Of the 69 articles that aimed to define a normal mean or median hemoglobin concentration in a healthy pregnant population, 68% (47/69) did not exclude patients with at least one clinical risk factor for iron deficiency, and 96% (66/69) did not exclude those at risk for B12 deficiency. Additionally, 96% (66/69) of the studies did not exclude people with laboratory evidence of iron deficiency, and no study excluded people with laboratory evidence of B12 deficiency.

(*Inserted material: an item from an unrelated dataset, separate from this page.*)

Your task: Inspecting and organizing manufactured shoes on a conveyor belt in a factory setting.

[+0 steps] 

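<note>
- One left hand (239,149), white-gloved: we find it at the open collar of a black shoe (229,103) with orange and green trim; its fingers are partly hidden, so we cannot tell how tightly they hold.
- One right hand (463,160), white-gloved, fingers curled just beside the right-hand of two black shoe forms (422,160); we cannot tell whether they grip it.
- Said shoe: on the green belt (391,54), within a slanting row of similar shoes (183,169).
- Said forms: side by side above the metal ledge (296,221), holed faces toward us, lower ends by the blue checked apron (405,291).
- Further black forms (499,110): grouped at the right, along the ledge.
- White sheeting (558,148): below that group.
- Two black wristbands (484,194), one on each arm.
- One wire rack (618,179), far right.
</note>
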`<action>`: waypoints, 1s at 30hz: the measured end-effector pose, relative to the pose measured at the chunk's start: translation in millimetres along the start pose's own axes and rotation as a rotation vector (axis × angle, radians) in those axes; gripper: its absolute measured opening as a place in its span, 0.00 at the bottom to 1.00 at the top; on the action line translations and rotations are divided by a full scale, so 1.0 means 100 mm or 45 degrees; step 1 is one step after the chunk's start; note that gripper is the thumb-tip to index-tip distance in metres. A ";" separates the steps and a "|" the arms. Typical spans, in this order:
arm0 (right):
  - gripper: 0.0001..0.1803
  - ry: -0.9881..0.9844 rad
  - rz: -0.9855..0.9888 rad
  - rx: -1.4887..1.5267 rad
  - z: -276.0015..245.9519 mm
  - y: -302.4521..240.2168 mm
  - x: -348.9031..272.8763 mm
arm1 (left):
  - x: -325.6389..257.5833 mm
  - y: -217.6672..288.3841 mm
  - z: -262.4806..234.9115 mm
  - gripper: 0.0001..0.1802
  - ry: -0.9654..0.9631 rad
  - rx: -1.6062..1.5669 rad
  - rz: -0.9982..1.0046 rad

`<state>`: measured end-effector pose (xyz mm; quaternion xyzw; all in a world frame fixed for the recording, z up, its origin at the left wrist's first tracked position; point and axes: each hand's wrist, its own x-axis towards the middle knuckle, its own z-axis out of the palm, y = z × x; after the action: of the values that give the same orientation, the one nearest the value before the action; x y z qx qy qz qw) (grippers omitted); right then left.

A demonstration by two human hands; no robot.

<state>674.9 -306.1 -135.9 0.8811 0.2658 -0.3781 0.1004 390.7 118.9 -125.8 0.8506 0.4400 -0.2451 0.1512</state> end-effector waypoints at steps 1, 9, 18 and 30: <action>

The median lower limit of normal hemoglobin concentration reported in studies assessing reference intervals (n=45) was 109 g/L, 101 g/L, and 98 g/L for the first, second, and third trimesters, respectively. When evaluating the studies that met CLSI standards, the median lower limit of normal of hemoglobin concentration was 106 g/L in the first trimester, and 98 g/L in both the second and third trimesters. One study that met CLSI standards excluded individuals with laboratory evidence of iron deficiency.

Conclusion:
We found that iron and B12 deficiencies have largely not been accounted for when defining reference intervals and normal hemoglobin concentrations in presumed healthy pregnant people. This structurally decreases the opportunity to correct for maternal anemia -which is associated with severe maternal morbidity, maternal mortality and negative fetal, neonatal and childhood outcomes.

Disclosures: Fralick: Signal 1: Membership on an entity's Board of Directors or advisory committees. Sholzberg: Octapharma: Research Funding; Pfizer: Research Funding.